Pero apenas cinco días después de la fundación de la Comunidad de Paz, se inició una nueva ofensiva militar y paramilitar en la zona, apoyada con fuego aéreo, de forma que dieron plazos de varios días para a abandonar las fincas. De ahí que desde la ONG Comisión Intercongregacional de Justicia y Paz se propusiera a la gente desplazada habitar el caserío de San José de Apartadó, donde viven unas 2000 personas en la actualidad. Desde allí se están poniendo en marcha estrategias de retorno a las aldeas abandonadas basadas en el trabajo y convivencia en grupo, de forma que se pudiera recuperar el territorio perdido y retornar a sus respectivas fincas. De este modo se ha podido retornar a las veredas de La Unión y Arenas Altas, donde la gente vive en pequeños caseríos que distan a unas dos horas a pie cada uno de San José, sin que haya sido posible por la dificultad olográfica y la escasez de medios por la dejadez estatal de realizar un camino más allá de un sendero empantanado, muy propio de las comunidades rurales de Colombia.

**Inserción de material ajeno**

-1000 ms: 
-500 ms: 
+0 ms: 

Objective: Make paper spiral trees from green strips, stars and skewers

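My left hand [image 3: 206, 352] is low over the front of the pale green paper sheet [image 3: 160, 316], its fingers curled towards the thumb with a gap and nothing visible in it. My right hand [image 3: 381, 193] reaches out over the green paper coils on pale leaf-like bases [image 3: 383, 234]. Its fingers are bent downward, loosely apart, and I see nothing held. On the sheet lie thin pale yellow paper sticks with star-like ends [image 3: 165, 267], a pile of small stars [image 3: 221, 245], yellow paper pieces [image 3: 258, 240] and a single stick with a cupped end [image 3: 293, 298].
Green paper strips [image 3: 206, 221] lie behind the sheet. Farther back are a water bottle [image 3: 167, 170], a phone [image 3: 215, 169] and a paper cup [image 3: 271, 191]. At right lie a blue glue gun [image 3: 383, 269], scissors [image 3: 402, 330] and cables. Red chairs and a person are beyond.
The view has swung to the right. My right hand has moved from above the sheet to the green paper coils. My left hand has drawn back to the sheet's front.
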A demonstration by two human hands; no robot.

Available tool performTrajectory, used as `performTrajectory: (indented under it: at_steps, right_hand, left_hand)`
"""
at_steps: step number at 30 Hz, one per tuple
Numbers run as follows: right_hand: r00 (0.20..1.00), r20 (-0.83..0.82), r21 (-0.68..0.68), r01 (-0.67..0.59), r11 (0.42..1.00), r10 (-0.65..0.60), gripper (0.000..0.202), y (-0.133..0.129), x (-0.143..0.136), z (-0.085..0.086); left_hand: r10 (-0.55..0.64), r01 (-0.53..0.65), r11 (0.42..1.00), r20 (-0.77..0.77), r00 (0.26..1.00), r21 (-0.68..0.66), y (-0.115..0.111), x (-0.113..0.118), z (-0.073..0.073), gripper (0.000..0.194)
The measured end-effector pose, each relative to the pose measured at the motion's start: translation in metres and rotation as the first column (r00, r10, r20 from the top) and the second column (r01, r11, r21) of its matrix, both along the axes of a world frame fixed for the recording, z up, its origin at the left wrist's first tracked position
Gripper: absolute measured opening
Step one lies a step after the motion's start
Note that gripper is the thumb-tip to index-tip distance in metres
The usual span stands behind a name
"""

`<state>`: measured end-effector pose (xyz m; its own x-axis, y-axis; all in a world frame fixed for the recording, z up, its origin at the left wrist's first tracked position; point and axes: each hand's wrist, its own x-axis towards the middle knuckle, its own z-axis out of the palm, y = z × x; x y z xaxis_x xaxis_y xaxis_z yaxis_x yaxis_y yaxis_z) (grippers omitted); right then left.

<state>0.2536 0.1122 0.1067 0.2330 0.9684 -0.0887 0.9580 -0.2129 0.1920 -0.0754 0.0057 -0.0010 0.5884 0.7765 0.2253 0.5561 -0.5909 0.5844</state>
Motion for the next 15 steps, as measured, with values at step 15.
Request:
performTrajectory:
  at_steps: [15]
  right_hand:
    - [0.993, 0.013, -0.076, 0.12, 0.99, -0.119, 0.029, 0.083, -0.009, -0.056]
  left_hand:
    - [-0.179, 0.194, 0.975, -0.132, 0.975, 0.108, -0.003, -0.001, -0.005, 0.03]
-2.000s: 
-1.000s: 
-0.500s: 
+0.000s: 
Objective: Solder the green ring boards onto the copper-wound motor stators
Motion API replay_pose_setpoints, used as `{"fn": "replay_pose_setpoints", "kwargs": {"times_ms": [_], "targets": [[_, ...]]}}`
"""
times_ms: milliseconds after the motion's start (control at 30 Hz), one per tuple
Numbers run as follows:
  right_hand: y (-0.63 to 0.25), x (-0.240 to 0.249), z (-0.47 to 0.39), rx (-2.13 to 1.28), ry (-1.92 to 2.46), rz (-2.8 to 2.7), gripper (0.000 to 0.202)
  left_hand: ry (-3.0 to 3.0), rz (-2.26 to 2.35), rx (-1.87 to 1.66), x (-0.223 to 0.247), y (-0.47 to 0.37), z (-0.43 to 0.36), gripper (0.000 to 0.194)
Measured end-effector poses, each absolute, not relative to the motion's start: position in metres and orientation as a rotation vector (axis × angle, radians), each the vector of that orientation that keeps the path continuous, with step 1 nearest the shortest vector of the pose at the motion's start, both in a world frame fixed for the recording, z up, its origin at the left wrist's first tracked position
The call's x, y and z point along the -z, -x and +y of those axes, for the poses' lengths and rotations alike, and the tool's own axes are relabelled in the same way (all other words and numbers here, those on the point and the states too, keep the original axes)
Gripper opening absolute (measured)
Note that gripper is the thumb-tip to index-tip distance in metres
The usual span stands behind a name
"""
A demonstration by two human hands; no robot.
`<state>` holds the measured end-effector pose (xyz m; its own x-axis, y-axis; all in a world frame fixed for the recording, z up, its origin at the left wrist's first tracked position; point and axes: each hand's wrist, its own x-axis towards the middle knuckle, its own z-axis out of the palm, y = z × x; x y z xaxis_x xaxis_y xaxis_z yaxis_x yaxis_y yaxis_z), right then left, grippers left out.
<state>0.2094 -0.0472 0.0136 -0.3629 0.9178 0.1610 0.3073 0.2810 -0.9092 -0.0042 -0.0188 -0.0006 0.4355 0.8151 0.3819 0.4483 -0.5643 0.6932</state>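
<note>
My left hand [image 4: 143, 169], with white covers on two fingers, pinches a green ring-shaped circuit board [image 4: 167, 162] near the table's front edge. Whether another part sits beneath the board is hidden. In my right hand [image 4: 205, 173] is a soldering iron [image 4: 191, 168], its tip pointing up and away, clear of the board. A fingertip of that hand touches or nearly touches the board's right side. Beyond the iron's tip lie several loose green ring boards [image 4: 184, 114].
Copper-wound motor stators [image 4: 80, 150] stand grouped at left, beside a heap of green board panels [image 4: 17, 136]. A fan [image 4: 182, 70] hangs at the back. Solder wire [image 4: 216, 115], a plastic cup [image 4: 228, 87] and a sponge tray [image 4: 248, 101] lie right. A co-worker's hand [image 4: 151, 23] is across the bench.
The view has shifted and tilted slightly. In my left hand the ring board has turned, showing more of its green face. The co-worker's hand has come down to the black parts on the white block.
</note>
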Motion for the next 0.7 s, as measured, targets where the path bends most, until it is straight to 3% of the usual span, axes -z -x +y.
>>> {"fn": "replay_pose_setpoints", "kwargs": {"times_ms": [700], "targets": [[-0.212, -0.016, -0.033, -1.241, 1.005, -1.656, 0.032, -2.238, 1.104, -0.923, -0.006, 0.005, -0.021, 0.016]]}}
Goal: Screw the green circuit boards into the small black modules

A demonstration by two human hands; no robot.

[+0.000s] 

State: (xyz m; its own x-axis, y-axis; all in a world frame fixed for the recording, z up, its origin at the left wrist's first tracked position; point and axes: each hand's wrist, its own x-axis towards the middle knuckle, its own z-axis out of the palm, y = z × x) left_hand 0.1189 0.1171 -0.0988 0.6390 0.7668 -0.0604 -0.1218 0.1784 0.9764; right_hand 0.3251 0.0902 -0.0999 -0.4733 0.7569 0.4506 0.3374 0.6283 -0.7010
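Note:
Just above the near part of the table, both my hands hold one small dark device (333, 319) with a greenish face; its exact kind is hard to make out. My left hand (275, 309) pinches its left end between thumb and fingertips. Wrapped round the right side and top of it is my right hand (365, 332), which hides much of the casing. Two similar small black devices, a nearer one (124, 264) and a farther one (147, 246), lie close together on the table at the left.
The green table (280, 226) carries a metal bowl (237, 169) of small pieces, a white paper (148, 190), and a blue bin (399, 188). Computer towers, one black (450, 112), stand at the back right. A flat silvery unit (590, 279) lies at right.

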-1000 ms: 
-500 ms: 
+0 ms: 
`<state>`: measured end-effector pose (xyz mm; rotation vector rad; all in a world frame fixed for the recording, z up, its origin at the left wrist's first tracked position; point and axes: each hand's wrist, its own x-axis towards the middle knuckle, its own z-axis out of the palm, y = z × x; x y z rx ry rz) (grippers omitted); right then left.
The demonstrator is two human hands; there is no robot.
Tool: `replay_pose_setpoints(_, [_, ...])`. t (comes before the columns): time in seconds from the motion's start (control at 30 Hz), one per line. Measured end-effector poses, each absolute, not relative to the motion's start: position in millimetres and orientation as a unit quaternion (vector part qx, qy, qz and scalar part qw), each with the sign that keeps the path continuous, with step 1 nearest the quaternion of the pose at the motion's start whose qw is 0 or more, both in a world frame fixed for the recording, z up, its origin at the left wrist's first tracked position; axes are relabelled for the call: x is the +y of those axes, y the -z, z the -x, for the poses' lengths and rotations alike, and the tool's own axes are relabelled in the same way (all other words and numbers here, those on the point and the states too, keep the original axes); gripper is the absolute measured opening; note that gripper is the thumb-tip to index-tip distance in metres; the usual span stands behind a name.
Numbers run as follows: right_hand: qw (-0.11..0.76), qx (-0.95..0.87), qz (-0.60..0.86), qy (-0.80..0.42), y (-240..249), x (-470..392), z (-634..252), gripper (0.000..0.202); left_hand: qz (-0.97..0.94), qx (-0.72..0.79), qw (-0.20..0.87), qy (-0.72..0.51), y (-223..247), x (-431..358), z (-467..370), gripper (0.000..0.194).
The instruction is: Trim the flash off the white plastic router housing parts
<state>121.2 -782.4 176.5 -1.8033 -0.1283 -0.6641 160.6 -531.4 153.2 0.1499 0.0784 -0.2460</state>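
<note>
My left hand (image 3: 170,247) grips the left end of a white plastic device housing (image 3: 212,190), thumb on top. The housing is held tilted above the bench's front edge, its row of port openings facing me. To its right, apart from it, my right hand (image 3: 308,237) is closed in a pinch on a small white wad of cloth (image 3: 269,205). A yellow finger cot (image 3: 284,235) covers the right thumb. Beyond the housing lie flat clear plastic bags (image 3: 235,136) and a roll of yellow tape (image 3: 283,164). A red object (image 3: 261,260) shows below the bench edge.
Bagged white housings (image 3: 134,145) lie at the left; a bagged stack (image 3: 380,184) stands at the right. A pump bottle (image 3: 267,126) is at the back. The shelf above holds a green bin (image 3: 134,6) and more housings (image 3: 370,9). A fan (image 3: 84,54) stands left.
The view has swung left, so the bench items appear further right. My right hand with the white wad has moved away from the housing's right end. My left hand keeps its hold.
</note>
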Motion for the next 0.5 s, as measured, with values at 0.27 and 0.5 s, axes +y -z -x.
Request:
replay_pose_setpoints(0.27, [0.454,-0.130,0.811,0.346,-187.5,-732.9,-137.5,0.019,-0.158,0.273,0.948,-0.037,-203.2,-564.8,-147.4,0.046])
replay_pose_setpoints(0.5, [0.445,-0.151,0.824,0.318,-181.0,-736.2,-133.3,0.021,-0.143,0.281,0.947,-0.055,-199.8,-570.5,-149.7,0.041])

Sin embargo el proceso ha sido duro y en estos seis años transcurridos desde entonces han sido asesinadas por los distintos actores armados, aunque de forma especial por los grupos paramilitares, unas 86 personas pertenecientes a la comunidad de paz y otras 20 cercanas. A pesar de todas estas muertes, los propios habitantes de San José consideran que el número de personas asesinadas hubiera sido mayor de no ser por la existencia de la Comunidad de Paz. Como sistema de defensa tan sólo cuentan con la presencia del grupo, con lo que cuando hay situaciones de especial tensión los viajes a Apartadó, situado a unos 12 km por carretera sin asfaltar, se hacen en grupos de doscientas o trescientas personas, puesto que es en el camino donde más muertes se han producido y es imprescindible acudir allí para poder vender el cacao y el plátano que se cultiva en la zona. A lo largo de todo el proceso, el acompañamiento internacional ha sido decisivo para la superviviencia física misma de la comunidad. Así Brigadas Internacionales de Paz (PIB) se desplazan dos o tres veces por semana hasta San José desde su base en Turbo y acompañan a los líderes a las gestiones que tengan que hacer en la ciudad. Por otro lado tres activistas del Felloship of Reconciliation (FOR) se han instalado en La Unión y desde allí bajan a San José los días en que no están los de BIP. De hecho, las masacres y asesinatos se producen en los momentos en que por diversas cuestiones la Comunidad no cuenta con ese acompañamiento internacional.

Las perspectivas de futuro, a pesar de ser poco halagüeñas, debido a la ofensiva militar y paramilitar promovida por el gobierno de Uribe apoyado por el Plan Colombia, pasan por la resistencia y continuidad de la comunidad. Esto se debe porque a pesar de que son campesinos pobres si son desplazados y se marchan a la ciudad pierden lo poquito que tienen, es decir, alimento diario, y se ven arrojados a los enormes barrios invasión de los suburbios urbanos donde los que nada tienen se matan entre sí por conseguir algo de alimento y se convierten en fáciles víctimas de los grupos armados que también por allí campan.